Reputation: 311
I am looking to create a new DataFrame that corresponds to the results of Devices A and B based on Silicon.
The following is my code for creating the DataFrame:
import numpy as np
import pandas as pd
x = np.array(
[
[0.26, 0.92, 0.05, 0.43],
[1.00, 0.62, 1.00, 1.00],
[1.00, 0.97, 0.04, 1.00],
[0.00, 1.00, 1.00, 0.88],
[1.00, 1.00, 1.00, 0.79],
[0.98, 1.00, 0.79, 0.99],
[0.99, 1.00, 1.00, 1.00],
[0.18, 1.00, 0.26, 1.00],
[0.22, 0.00, 0.34, 0.82],
]
)
rowIndx = pd.MultiIndex.from_product(
[["Slurm", "Zoidberg", "Wernstrom"], ["A", "B", "C"]],
names=["Laboratory", "Device"],
)
colIndex = pd.MultiIndex.from_product(
[["Replicant 1 ", "Replicant 2 "], ["Silicon", "Carbon"]]
)
robot = pd.DataFrame(data=x, index=rowIndx, columns=colIndex)
robot
Here is an image of the table.
This is the code that I thought would somewhat work, but it just gives me errors, so now I don't know what to try,
robot[(robot.Device=="A") & (robot.Device=="B")][["Silicon"]]
Upvotes: 2
Views: 1287
Reputation: 4215
Use slicers like this:
robot.loc[(slice(None), ['A', 'B']), (slice(None), 'Silicon')]
Replicant 1 Replicant 2
Silicon Silicon
Laboratory Device
Slurm A 0.26 0.05
B 1.00 1.00
Zoidberg A 0.00 1.00
B 1.00 1.00
Wernstrom A 0.99 1.00
B 0.18 0.26
or:
idx = pd.IndexSlice
robot.loc[idx[:, ['A', 'B']], idx[:, 'Silicon']]
Upvotes: 1
Reputation: 4821
I think you want something like this:
In [6]: robot.loc[:, (robot.columns.get_level_values(level=1)=='Silicon')]
Out[6]:
Replicant 1 Replicant 2
Silicon Silicon
Laboratory Device
Slurm A 0.26 0.05
B 1.00 1.00
C 1.00 0.04
Zoidberg A 0.00 1.00
B 1.00 1.00
C 0.98 0.79
Wernstrom A 0.99 1.00
B 0.18 0.26
C 0.22 0.34
Two keys things here: The first key is using robot.loc[ _ , _ ]

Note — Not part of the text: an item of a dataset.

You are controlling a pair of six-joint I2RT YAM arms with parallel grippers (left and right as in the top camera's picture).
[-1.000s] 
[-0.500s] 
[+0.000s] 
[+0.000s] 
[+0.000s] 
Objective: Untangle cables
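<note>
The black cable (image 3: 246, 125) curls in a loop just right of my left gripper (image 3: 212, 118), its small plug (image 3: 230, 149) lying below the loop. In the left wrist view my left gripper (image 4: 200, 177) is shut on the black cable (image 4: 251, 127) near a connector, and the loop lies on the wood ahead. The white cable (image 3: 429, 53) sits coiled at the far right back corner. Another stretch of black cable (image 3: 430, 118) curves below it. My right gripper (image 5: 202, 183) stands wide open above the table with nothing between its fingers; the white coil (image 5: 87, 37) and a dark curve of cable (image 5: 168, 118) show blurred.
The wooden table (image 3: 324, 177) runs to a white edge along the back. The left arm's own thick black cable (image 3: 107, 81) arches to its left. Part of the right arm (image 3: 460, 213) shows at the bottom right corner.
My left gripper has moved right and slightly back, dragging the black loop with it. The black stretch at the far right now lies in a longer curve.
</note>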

(specifying two arguments, one for the index and one for the column); this has to be something your MultiIndex-type index and your MultiIndex-type columns can understand.
The second key is the robots.columns.get_level_values(level=1)
, which gets the 4 column labels for level 1 (carbon/silicon) for the 4 columns displayed in the image of the DataFrame:
In [7]: robot.columns.get_level_values(level=1)
Out[7]: Index(['Silicon', 'Carbon', 'Silicon', 'Carbon'], dtype='object')
and it then filters which columns to show based on the given condition:
In [8]: robot.columns.get_level_values(level=1)=='Silicon'
Out[8]: array([ True, False, True, False])
If you had more elements besides Silicon, you could use the |
operator (not the &
operator) like this:
robot.loc[:, (robot.columns.get_level_values(level=1)=='Silicon')|(robot.columns.get_level_values(level=1)=='Carbon')]
or a bit shorter:
lv = robot.columns.get_level_values(level=1)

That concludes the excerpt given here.